Connor Battlefield Monument and State Historic Site
Backstory and Context
In the summer of 1865, General Patrick E. Connor led a columnn of troops from Fort Laramie into the Powder River Country of northern Wyoming. The Powder River Expedition’s mission was to make war on the Arapaho Indians in retaliation for previous attacks on settlers Connor commanded 2,500 soldiers, divided into three columnns. One columnn of 1,400 officers and men moved north along the east side of the Black Hills from the Missouri River/ A second columnn of about 600 soldiers also moved north, this time along the west side of the Black Hills from Fort Laramie. A third columnn, including Connor and about 360 troops and 95 Pawnee scouts, moved north along the North Platte River from Fort Laramie and up the Bozeman trail to the east side of the Bighorn Mountains. These troops built Fort Connor near the Powder River. On August 28th, Pawnee Scouts arrived with information of an Arapahoe village encamped on the Tongue River.
Following a night march with 250 soldiers and 80 Pawnee Scouts, Connor’s force attacked Black Bear’s Arapahoe village. The villagers were preparing to move, making it relatively easy for the soldiers to overrun the camp and push the Arapaho 10 miles from the village to Wolf Creek. The Indians fought a desperate rear guard action, protecting their families and eventually forcing the soldiers to withdraw. During this action, most soldiers remained in the village where they looted and burned the homes.
Connor and about 30 men, including 15 Pawnee, pursued the retreating Arapaho. The Arapaho counterattacked and Connor who was forced to retreat back to the village. After several days of fighting, Connor’s columnn marched back to Fort Laramie.
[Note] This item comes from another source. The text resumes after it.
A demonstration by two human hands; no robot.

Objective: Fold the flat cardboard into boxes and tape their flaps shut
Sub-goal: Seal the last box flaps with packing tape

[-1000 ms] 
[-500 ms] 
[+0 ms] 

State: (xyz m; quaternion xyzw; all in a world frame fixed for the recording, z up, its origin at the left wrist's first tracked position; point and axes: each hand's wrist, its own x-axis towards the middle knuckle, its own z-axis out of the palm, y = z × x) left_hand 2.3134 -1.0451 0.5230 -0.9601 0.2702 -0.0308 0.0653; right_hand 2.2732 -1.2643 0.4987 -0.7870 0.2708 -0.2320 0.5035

The destruction of the Arapaho village weighed heavily on the resources of Native Americans in the area, as the survivors became a further strain on the resources of other Arapaho bands. Many of the survivors later joined the Cheyenne and Lakota tribes and continued their resistance in the coming years. The attack was a severe blow to the strength and autonomy of the Arapaho tribe, but did not secure peace in the region as many Arapaho vowed to avenge the destruction of their homes and deaths of their families.
Violence escalated following the attack, as Arapaho survivors attacked and killed Captain Osmer F. Cole of the 6th Michigan Cavalry while he was escorting the Sawyers Expedition two days after the destruction of the Arapaho village. On September 1, 1865, 100 or more Arapaho attacked the Sawyers Expedition and their 60-wagon train along the Tongue River. Lieutenant Colonel James A. Sawyers led this expedition of well-armed settlers and military escorts, but the Arapaho attack kept the wagon train in a state of siege for two weeks and led to the death of soldiers and settlers until General Connor's soldiers arrived and rescued the expedition. The effectiveness of the Arapaho attack was limited by their shortage of powder for their muskets, and many of the bullets they fired failed to penetrate the skin of either men or oxen.